溢れる想いが体中を回った気がして、顔を隠した手の隙間から涙が流れた。



すかさず拭うけれど、また一粒、一粒と静かにゆっくりと流れていく。




「…麻木」


「…っ、来ないで」




気配だけでも真藤君が近寄ってくるのが分かって、それを手で制した。



手を伸ばせば胸板に手が届き、真藤君の動きが止まる。




「あさ…」


「いい。
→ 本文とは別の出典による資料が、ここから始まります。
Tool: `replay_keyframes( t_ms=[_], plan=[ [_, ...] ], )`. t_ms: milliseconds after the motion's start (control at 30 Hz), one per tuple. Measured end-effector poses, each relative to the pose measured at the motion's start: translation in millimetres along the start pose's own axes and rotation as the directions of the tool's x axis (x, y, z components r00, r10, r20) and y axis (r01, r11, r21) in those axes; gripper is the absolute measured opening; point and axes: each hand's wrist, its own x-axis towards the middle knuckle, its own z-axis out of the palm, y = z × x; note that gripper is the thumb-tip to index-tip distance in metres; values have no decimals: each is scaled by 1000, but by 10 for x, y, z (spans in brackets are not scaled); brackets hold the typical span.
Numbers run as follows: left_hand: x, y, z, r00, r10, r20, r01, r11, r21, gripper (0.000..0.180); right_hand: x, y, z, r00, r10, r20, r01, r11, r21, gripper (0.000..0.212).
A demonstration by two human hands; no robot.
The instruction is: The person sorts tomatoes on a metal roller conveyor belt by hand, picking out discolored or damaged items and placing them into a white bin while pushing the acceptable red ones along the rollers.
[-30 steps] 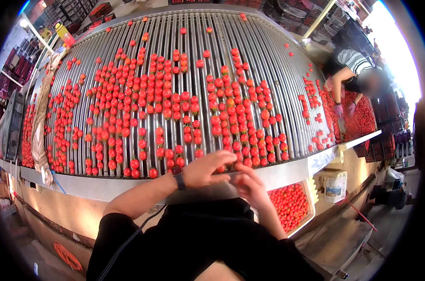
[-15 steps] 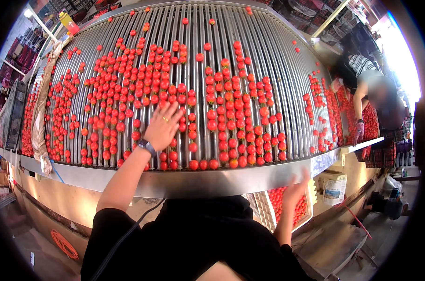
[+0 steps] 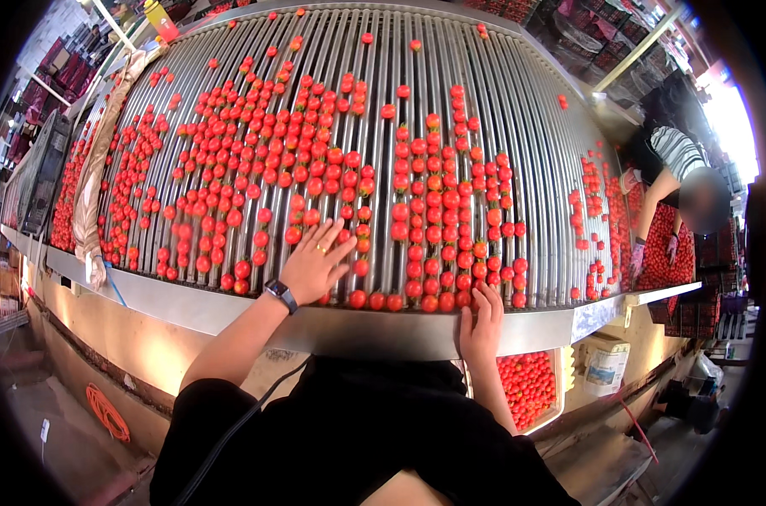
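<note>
Tomatoes line the table. Left hand: grip spread, near front edge. Right hand: at front edge, grip indeterminable.

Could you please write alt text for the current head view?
A person's left hand spreads over red tomatoes on a metal roller table, right hand at its near edge; a co-worker bends over more tomatoes at right.

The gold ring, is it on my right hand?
No, the gold ring is on your left hand, which is spread over the metal rollers.
</note>
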Motion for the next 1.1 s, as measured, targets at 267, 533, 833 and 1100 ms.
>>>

今日は頼らない」




きっと真藤君の目の前で泣けば、また昨日みたいに慰めてくれる気がした。


でも今日は、あえてそれを拒んだ。



誰かに頼ればきっと楽だろうけれど、それではただ自分が潰れていくだけ。



今のあたしに出来るのは、挫けずに前を向くこと。


だからそうやって弱い自分が強くなることしか、消せない想いを抱えていける方法が思いつかなかった。



制服の裾が汚れることも承知でゴシゴシと乱暴に涙を拭い、目元を真っ赤にした状態で足止めした真藤君を見る。




「…あたしは、大丈夫だよ」




自分にも言い聞かせるように笑ってみせると、真藤君は呆れたように笑った。